Why developing a digital assistant is the way to go
Our AI-based assistant Neo supports employee with getting tedious tasks done and interacting with complex software systems. Users ask questions and get answers – or delegate their tasks to Neo. The application of a system like that ranges from simple database-queries to assisting with processes (such as calling in sick). “Hey Neo, what’s my budget?” is a question you can ask our assistant, and he’ll pull your current budget from SAP and present it in plain and simple terms. Better yet: Instead of asking, he’ll pro-actively inform you, if we think that you’re likely over- or underspending on your budget! “Hey Neo, I cannot come to work today. I’m sick.” is another task you can hand over to Neo. He will inform your managers, reschedule your meetings and tell you, whether you need to get a doctor’s note.

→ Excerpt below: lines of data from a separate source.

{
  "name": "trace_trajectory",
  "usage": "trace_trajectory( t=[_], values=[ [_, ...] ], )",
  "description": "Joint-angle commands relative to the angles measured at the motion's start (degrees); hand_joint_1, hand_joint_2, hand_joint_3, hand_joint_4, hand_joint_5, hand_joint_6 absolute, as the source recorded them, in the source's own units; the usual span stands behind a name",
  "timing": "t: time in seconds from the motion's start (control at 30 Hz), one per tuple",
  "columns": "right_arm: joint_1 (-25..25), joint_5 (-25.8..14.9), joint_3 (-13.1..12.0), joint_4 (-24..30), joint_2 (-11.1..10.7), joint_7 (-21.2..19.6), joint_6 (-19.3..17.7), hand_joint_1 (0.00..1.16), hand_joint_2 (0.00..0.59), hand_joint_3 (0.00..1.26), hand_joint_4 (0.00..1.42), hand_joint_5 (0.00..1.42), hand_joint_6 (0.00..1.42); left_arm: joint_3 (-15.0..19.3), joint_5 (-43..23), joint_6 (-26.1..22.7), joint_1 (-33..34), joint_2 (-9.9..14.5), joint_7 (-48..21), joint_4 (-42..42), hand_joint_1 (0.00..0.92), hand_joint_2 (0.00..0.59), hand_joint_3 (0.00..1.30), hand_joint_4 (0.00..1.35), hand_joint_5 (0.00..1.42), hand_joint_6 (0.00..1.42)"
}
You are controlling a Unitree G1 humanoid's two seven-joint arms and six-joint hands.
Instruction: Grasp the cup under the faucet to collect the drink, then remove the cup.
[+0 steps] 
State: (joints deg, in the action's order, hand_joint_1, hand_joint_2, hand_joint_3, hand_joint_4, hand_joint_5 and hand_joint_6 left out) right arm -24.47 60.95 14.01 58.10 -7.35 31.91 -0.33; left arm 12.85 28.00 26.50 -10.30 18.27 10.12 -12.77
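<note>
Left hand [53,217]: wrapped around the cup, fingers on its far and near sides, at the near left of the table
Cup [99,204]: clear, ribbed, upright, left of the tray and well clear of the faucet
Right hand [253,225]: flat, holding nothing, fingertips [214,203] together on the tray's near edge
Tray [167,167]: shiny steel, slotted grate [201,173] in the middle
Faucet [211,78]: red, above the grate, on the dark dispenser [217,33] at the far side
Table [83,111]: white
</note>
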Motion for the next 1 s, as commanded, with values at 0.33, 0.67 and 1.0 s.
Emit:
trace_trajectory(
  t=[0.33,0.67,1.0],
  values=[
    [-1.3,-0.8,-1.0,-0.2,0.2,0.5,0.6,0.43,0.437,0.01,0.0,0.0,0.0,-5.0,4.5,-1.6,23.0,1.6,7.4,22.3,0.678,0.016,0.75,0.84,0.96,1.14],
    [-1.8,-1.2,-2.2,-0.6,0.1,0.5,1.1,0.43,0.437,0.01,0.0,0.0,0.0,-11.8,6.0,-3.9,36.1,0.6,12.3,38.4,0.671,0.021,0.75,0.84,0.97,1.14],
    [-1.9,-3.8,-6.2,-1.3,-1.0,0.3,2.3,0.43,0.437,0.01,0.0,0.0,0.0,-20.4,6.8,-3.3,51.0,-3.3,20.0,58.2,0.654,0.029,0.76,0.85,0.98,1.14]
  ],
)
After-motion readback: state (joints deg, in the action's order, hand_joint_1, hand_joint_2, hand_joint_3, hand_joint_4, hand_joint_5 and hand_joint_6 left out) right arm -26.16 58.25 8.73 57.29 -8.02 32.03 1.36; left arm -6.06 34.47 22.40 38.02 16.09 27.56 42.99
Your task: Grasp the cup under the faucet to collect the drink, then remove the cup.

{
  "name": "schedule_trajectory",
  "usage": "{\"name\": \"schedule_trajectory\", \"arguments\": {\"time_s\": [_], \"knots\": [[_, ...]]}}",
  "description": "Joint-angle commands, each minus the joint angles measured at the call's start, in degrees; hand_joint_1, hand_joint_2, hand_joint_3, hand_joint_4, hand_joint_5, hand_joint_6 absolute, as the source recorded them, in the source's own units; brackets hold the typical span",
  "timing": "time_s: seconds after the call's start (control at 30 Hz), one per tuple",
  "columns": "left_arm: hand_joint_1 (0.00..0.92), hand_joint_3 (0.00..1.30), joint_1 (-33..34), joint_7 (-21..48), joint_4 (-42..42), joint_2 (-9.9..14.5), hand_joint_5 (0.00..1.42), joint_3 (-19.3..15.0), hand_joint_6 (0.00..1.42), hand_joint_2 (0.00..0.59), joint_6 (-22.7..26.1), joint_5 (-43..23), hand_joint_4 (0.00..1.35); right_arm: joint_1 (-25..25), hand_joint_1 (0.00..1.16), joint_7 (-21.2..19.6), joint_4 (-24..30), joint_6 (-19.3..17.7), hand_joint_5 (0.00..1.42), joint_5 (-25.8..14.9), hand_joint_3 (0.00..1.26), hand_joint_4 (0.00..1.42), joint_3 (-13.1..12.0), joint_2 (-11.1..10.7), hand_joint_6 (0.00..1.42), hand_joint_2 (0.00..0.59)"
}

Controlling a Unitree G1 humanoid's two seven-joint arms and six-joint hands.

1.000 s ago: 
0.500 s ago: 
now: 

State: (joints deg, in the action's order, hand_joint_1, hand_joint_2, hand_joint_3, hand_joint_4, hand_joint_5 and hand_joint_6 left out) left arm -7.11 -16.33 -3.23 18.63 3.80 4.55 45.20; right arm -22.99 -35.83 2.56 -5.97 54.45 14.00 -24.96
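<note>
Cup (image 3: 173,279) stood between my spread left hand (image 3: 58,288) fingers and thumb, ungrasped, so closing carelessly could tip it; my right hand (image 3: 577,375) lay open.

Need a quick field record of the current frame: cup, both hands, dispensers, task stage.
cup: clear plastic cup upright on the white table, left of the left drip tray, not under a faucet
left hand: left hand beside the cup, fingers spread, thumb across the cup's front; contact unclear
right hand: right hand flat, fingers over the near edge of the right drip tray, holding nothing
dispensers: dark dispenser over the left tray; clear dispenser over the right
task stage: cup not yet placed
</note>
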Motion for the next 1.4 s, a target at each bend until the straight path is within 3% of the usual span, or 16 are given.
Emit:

With or without software – the struggle is real
Marc Andreessen famously said that “software is eating the world“. And in fact, software is part of our everyday lives: Whether that’s online-shopping and messaging, or complex ERP-software in our professional life; getting things done without using software is just about impossible. When it comes to using software, however, we run into difficulties: We have to learn to speak the software’s language and operating logic. Teaching others to use software is a whole industry and profession.
From terminal commands to pinching our touch screens
Not too long ago, we were using shell commands to interact with computers: Green pixel just waiting for your keyboard-input. With the introduction of a graphical user interface (GUI) and Microsoft’s triumph, computers were soon to be found in every household – and usable! Equipped with your computer mouse, users were able to click through menus and trigger actions. Even today, a GUI is the prevalent input method on smartphones and tablets being used touching the screen. Although this seems like a quantum leap, upon looking closely you’ll find us still adapting to a system’s operating logic – and still have to learn “commands” to use our devices and software.
Why software’s able to listen and talk: Conversational interfaces
What’s changing is that we can “talk” to systems in our language. With the progress in technology of the past decades, computers started to learn and understand our language. That allows us to – instead of clicking 12 times through a hierarchical menu of our ERP-system to get our budget – ask a question (i.e. “what’s my current budget?”), and software is able to recognize our intent based on the question: What are you trying to achieve? This also means that you will not have to learn a special set of vocabulary or commands. Instead, you can write – or talk – to your software!
Neo’s natural language understanding
Understanding spoken language is – basically – just an additional layer to the already existing intent recognition. Speech is transcribed to text. Based on that text, a system applies machine learning “magic” (algorithms) to distill the user’s intention (“intent”). Interaction isn’t a one way street, though: Computers learn to respond to these questions within a dialogue – and, voila, we have a “conversational interface”.
Where is the interaction with digital assistant headed to? And, are we there yet?
We’ll now outline our 5 key-hypotheses for the future of human-technology interaction and collaboration – which are at the same time 5 key challenges we’re working on.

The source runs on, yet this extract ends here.